» TASK DETAILS
Produce an exact copy of all the data below, dropping every image.

» INFORMATION PROVIDED
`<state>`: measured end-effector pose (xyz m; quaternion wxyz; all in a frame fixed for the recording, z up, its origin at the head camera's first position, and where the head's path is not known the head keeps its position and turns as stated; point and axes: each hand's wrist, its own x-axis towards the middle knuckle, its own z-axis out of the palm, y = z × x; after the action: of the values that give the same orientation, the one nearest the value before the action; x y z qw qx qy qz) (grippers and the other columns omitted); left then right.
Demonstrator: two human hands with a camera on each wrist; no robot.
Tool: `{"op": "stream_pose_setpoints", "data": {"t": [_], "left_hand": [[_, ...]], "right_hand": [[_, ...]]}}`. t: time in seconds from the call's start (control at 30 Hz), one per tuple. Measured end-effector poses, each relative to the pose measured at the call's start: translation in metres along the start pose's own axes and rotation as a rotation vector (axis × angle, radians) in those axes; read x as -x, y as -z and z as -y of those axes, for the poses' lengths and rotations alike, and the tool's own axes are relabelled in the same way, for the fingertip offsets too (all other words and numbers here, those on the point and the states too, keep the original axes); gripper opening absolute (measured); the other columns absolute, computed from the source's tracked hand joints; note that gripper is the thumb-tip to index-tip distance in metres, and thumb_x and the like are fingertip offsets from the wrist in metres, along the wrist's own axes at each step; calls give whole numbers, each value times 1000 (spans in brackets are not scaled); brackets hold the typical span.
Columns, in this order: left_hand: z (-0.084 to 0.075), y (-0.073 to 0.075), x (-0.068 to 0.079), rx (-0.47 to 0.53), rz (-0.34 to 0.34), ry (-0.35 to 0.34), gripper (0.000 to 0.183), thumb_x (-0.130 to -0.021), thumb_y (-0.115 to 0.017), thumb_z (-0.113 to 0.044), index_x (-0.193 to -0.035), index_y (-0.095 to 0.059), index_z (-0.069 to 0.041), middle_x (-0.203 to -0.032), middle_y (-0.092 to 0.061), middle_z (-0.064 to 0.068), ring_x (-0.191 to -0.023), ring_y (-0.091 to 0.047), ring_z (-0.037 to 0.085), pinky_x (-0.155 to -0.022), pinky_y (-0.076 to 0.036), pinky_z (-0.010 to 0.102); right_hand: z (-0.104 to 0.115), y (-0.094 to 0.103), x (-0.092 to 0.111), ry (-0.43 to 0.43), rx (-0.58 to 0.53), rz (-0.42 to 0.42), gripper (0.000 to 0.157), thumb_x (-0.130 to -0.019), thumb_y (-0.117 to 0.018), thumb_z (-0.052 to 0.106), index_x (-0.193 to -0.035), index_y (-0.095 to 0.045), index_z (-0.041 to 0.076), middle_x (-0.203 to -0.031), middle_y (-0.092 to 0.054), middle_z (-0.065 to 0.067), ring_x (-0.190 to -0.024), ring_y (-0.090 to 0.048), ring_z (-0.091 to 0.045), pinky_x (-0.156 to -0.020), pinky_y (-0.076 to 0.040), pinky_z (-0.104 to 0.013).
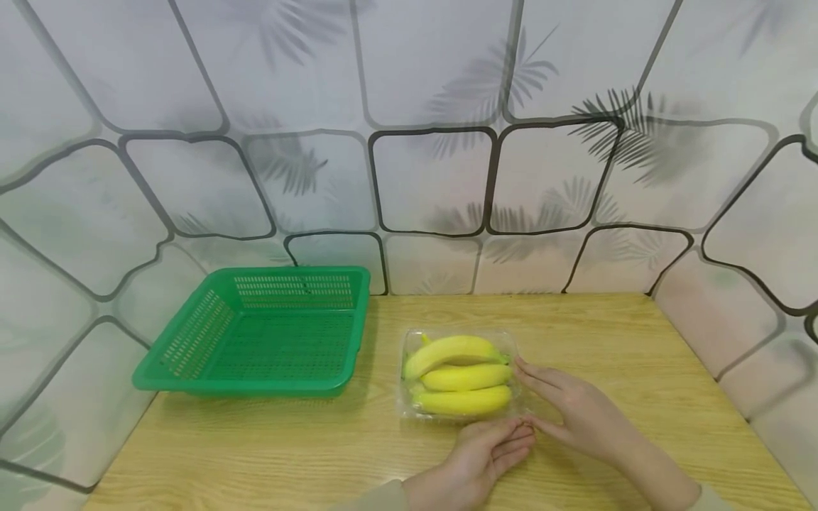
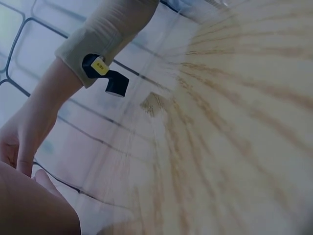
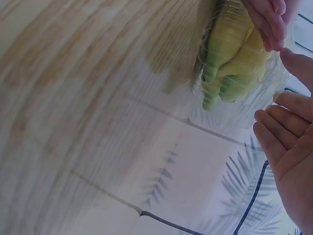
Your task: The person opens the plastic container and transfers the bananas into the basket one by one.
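A clear plastic box (image 1: 407,408) sits on the wooden table in the head view, with yellow bananas (image 1: 463,402) inside it. My right hand (image 1: 578,411) is at the box's right side, its extended fingertips touching the edge. At the near right corner, my left hand (image 1: 488,454) lies with relaxed, nearly straight fingers, its tips close to the right thumb. The right wrist view gives the bananas' greenish ends (image 3: 230,88) through the plastic, beside the right hand's straight fingers (image 3: 281,129). Only part of the left hand (image 2: 36,205) appears in the left wrist view.
To the left of the box stands a green plastic basket (image 1: 348,355) with slotted walls. Wood-grain tabletop (image 1: 307,447) surrounds both containers. A patterned wall covering (image 1: 434,184) rises behind the table and along its sides.
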<state>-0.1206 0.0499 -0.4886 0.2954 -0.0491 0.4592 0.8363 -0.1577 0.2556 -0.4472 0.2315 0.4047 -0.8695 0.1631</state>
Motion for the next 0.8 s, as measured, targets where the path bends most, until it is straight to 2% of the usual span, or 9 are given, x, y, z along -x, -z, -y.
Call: {"op": "stream_pose_setpoints", "data": {"t": [0.17,0.23,0.4,0.5,0.6,0.7,0.8], "left_hand": [[-1,-3,-1,18,-29,-1,36,-109,-60,-15,-135,-64,8,-127,-74,16,-117,-74,22,-110,-57,36],[-1,-5,-1,26,-42,-3,34,-108,-62,-14,-133,-66,8,-123,-75,15,-113,-75,19,-109,-58,35],[-2,-8,-2,23,-78,-2,30,-107,-63,-11,-129,-68,8,-117,-78,13,-108,-76,17,-106,-60,34],[-2,-8,-2,16,-91,4,30,-107,-63,-11,-129,-69,8,-117,-78,13,-108,-76,17,-106,-60,34],[-2,-9,-2,4,-95,3,31,-107,-63,-12,-129,-68,8,-120,-77,14,-109,-76,18,-107,-60,35],[-1,-9,-2,-7,-98,1,32,-107,-64,-13,-130,-67,9,-122,-76,16,-111,-75,19,-107,-60,36],[-2,-9,-1,-13,-96,8,32,-107,-63,-14,-130,-67,8,-125,-75,17,-112,-75,19,-108,-59,37]], "right_hand": [[-1,1,-1,14,11,-4,64,-106,-57,55,-143,-65,3,-144,-67,-18,-115,-74,-29,-89,-66,-44],[-2,1,-1,17,16,-2,65,-104,-60,55,-143,-66,3,-144,-67,-18,-115,-74,-30,-89,-65,-44],[-1,3,-2,11,16,24,67,-88,-87,37,-142,-66,3,-143,-68,-18,-114,-74,-30,-88,-66,-44],[0,4,-3,12,11,31,69,-84,-91,29,-142,-66,1,-143,-68,-19,-114,-74,-30,-88,-66,-44],[-1,5,-3,21,13,24,63,-92,-84,36,-140,-67,1,-141,-69,-19,-114,-74,-31,-88,-66,-44],[-1,4,-3,30,15,13,60,-102,-68,48,-139,-68,1,-141,-69,-19,-112,-75,-31,-87,-66,-44],[-1,3,-3,34,22,2,66,-107,-50,55,-138,-69,0,-140,-70,-18,-110,-75,-30,-86,-66,-43]]}}
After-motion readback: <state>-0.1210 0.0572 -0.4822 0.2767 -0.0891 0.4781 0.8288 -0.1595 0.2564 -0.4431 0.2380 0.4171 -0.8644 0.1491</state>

» OUTPUT BELOW
`<state>`: measured end-effector pose (xyz m; quaternion wxyz; all in a frame fixed for the recording, z up, its origin at the head camera's first position, and where the head's path is not known the head keeps its position and turns as stated; point and axes: each hand's wrist, its own x-axis towards the middle knuckle, its own z-axis out of the palm, y = z × x; after the action: of the values that give the same orientation, the one nearest the value before the action; x y z qw qx qy qz) (grippers and the other columns omitted); left then right.
Demonstrator: two human hands with a camera on each wrist; no robot.
Tool: `{"op": "stream_pose_setpoints", "data": {"t": [_], "left_hand": [[_, ...]], "right_hand": [[_, ...]]}}`. t: time in seconds from the call's start (control at 30 Hz), one per tuple. Measured end-effector poses, each relative to the pose measured at the call's start: translation in metres along the start pose's own axes and rotation as a rotation vector (axis × angle, radians) in those axes; read x as -x, y as -z and z as -y of those axes, for the poses' lengths and rotations alike, and the tool's own axes are relabelled in the same way, for the fingertip offsets too (all other words and numbers here, those on the point and the states too, keep the original axes); gripper opening absolute (measured); the other columns absolute, computed from the source's tracked hand joints; note that gripper is the thumb-tip to index-tip distance in metres, and thumb_x and the like are fingertip offsets from the wrist in metres, along the wrist's own axes at each step; calls give whole numbers, each value times 1000 (spans in brackets are not scaled); brackets hold the typical span.
Columns, in this order: left_hand: z (-0.084 to 0.075), y (-0.073 to 0.075), x (-0.068 to 0.079), rx (-0.47 to 0.53), rz (-0.34 to 0.34), ry (-0.35 to 0.34), gripper (0.000 to 0.183), thumb_x (-0.130 to -0.021), thumb_y (-0.115 to 0.017), thumb_z (-0.113 to 0.044), index_x (-0.193 to -0.035), index_y (-0.095 to 0.059), index_z (-0.069 to 0.041), middle_x (-0.203 to -0.032), middle_y (-0.092 to 0.061), middle_z (-0.064 to 0.068), ring_x (-0.191 to -0.023), ring_y (-0.091 to 0.047), ring_z (-0.037 to 0.085), pinky_x (-0.155 to -0.022), pinky_y (-0.076 to 0.036), pinky_z (-0.010 to 0.102); right_hand: z (-0.104 to 0.115), y (-0.094 to 0.103), x (-0.092 to 0.111), ry (-0.43 to 0.43), rx (-0.58 to 0.53), rz (-0.42 to 0.42), gripper (0.000 to 0.157), thumb_x (-0.130 to -0.019), thumb_y (-0.117 to 0.018), thumb_z (-0.052 to 0.106), index_x (-0.193 to -0.035), index_y (-0.095 to 0.045), index_z (-0.041 to 0.076), middle_x (-0.203 to -0.031), middle_y (-0.092 to 0.054), middle_z (-0.065 to 0.067), ring_x (-0.190 to -0.024), ring_y (-0.090 to 0.048), ring_z (-0.091 to 0.045), pinky_x (-0.156 to -0.020), pinky_y (-0.076 to 0.040), pinky_z (-0.104 to 0.013).
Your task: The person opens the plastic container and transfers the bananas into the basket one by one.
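A clear plastic box (image 1: 407,408) sits on the wooden table in the head view, with yellow bananas (image 1: 463,402) inside it. My right hand (image 1: 578,411) is at the box's right side, its extended fingertips touching the edge. At the near right corner, my left hand (image 1: 488,454) lies with relaxed, nearly straight fingers, its tips close to the right thumb. The right wrist view gives the bananas' greenish ends (image 3: 230,88) through the plastic, beside the right hand's straight fingers (image 3: 281,129). Only part of the left hand (image 2: 36,205) appears in the left wrist view.
To the left of the box stands a green plastic basket (image 1: 348,355) with slotted walls. Wood-grain tabletop (image 1: 307,447) surrounds both containers. A patterned wall covering (image 1: 434,184) rises behind the table and along its sides.
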<state>-0.1206 0.0499 -0.4886 0.2954 -0.0491 0.4592 0.8363 -0.1577 0.2556 -0.4472 0.2315 0.4047 -0.8695 0.1631</state>
Motion for the next 0.8 s, as measured, targets where the path bends most, until it is straight to 2% of the usual span, or 9 are given, x, y, z along -x, -z, -y.
Call: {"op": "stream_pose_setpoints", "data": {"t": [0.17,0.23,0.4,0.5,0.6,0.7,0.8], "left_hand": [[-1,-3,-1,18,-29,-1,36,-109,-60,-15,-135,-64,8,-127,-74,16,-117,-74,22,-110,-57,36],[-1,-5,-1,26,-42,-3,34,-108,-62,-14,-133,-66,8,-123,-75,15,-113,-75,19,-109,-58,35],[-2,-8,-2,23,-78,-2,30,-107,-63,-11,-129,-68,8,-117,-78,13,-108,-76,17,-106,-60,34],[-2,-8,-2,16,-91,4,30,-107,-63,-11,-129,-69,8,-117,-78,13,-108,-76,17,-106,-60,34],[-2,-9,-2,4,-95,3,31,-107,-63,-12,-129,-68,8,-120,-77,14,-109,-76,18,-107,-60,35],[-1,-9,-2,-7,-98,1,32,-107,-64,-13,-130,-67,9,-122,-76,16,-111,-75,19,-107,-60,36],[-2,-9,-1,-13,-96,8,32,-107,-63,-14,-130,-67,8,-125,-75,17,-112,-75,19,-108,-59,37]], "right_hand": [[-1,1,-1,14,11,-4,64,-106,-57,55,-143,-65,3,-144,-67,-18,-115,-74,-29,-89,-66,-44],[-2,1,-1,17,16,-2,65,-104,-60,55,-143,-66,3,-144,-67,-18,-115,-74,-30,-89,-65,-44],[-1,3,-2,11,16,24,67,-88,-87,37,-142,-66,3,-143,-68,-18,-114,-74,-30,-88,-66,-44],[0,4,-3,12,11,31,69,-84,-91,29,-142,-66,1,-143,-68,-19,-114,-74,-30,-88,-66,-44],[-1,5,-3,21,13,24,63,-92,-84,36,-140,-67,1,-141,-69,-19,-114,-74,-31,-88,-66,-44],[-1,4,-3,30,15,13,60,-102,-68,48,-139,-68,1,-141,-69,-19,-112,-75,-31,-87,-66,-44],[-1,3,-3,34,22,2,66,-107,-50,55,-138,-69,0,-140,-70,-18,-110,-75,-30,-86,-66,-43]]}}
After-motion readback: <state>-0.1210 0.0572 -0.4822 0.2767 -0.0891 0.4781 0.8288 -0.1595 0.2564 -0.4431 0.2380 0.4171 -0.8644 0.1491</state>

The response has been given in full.